Uma Soren, 28, doctor-turned-TMC candidate from Jhargram, campaigns with 12 vehicles and 30 commandos around her, and refuses to come out of her SUV to interact with voters at Nayagram, a rocky, forested area at the junction of three states — Orissa, Jharkhand and Bengal — that is regularly frequented by Maoists.
“I have nothing to say; speak to my party leaders,” Soren responds when asked about her experience as a first-time candidate, handpicked by Mamata Banerjee.
While Mamata hopes that her party will do extremely well in Junglemahal, with rebel leader Kishenji killed within six months after she assumed power, there’s a fear of retaliation. Junglemahal has five constituencies: Jhargram, Midnapore, Bankura, Bishnupur and Purulia. The district and police administration officials say they have to be ready to fight an “invisible enemy”. “CPI(Maoist) leaders Akash, Bikash, Ranjit Paul, Jayanta often come here; we have proof of that. Our special operations group missed Bikash at least thrice during the last one year which shows they are not sitting idle,” says a police official, adding Maoist posters calling for a poll boycott have been found in Purulia.

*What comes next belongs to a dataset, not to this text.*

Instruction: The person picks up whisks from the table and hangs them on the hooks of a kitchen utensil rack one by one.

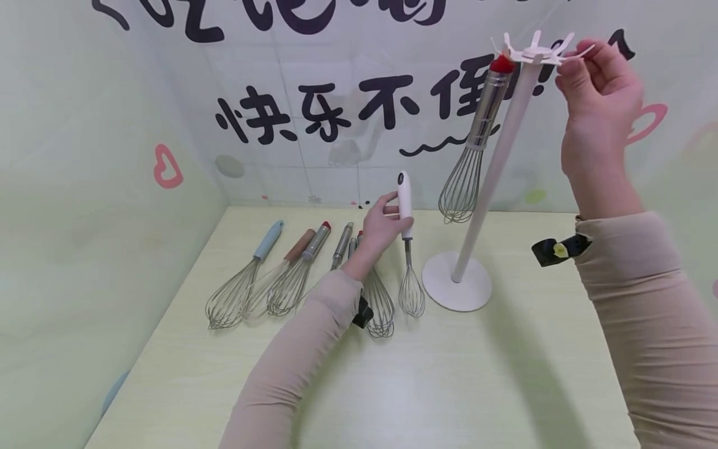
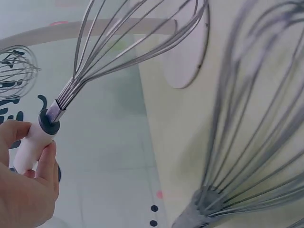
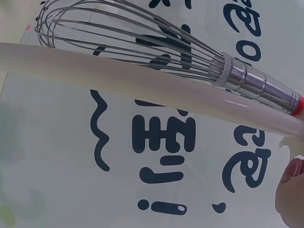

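Observation:
My left hand (image 1: 382,232) grips a whisk with a white handle (image 1: 405,209), held upright with its wire loops (image 1: 412,292) pointing down. In the left wrist view, thumb and fingers close round that handle (image 2: 34,149). A tall white stand (image 1: 496,159) with a round base and a ring of hooks on top leans in the head view. From one of its left hooks hangs a steel whisk with a red end (image 1: 487,115). My right hand (image 1: 603,93) pinches a hook on the right side of the stand's top between thumb and fingers.
Several whisks lie side by side on the table to the left, among them a blue-handled one (image 1: 269,240) and a brown-handled one (image 1: 300,245). A silver one (image 1: 343,243) lies partly behind my left arm. The printed wall (image 1: 336,181) stands close behind.

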A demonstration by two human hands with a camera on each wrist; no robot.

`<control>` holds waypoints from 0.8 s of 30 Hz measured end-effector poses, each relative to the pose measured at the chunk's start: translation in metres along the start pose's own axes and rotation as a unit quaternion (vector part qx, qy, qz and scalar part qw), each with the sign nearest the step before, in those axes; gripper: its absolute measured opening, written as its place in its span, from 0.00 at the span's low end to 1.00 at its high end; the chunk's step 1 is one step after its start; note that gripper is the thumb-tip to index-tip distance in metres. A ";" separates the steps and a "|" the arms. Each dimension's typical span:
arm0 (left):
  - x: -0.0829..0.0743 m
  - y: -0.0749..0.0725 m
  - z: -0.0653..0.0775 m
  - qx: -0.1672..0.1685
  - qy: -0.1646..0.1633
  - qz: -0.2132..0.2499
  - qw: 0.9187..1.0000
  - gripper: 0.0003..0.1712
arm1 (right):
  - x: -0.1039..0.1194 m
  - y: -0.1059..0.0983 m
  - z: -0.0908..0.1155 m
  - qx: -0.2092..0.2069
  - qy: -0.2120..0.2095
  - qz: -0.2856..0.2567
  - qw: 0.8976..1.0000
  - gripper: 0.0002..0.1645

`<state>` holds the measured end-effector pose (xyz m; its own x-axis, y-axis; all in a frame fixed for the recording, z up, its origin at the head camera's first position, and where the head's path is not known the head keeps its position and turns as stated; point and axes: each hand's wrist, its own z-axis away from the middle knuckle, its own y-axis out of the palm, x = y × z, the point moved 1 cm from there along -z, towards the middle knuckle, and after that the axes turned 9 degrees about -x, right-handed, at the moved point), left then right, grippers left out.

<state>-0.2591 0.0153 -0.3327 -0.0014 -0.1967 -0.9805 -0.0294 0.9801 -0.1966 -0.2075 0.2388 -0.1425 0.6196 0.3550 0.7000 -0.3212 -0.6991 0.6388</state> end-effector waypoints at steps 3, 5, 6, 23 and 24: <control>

Vara Vara Rao, a Maoist ideologue, says, “The boycott call is valid for the entire country and Bengal is not out of that.”
Going by the results of the last panchayat polls in which the TMC won 80 per cent of the seats and all the three zilla parishads, Mamata may be eyeing for a rich haul of LS seats.
Says Swarup Bhattacharya, TMC leader in charge of Soren’s campaign, “Soren is part of a 35-member team of doctors and nurses working in tribal areas of Andhra Pradesh, Orissa, Jharkhand and Bengal. That is how she caught Didi’s attention.” The party’s website says that “if she is elected,… she will be the first Santhal woman MP of India”.
Dulal Murmu, MLA from Nayagram, defends Soren’s reclusive behaviour. “She is young, new to politics, and has been fielded from Jhragram, once a Maoist hotbed. Her fear is justified,” says Murmu. Soren’s father was a group D employee in the Indian Railways.
Her closest rival is CPM’s Dr Pulin Behari Baskey, the sitting MP. In 2009, Baskey had won by 3.5 lakh votes, the highest for any Left candidate. “Tribals are our traditional voters. In 2009, amid Maoist violence and boycott calls, the tribal turnout was 90 per cent. And they had to pay for supporting us. At least 250 of our supporters have been killed. Now we see violence by the ruling party, as all Maoists leaders have joined the TMC. We fear booth capturing,” says Baskey.
Congress candidate Anita Hansda is the daughter-in-law of Subodh Hansda, a former central minister. “Our family has remained loyal to the Congress,” claims Anita. Her brother-in-law Dr Sukumar Hansda is a TMC minister.
In Bankura, nine-time MP and senior CPM leader Basudeb Acharia is dismissive of the Congress and his TMC rival, actor Moon Moon Sen. “We will win comfortably,” he says.
In Purulia, Congress MLA Nepal Mahato is seen as the strongest contender after sitting Left MP Narahari Mahato.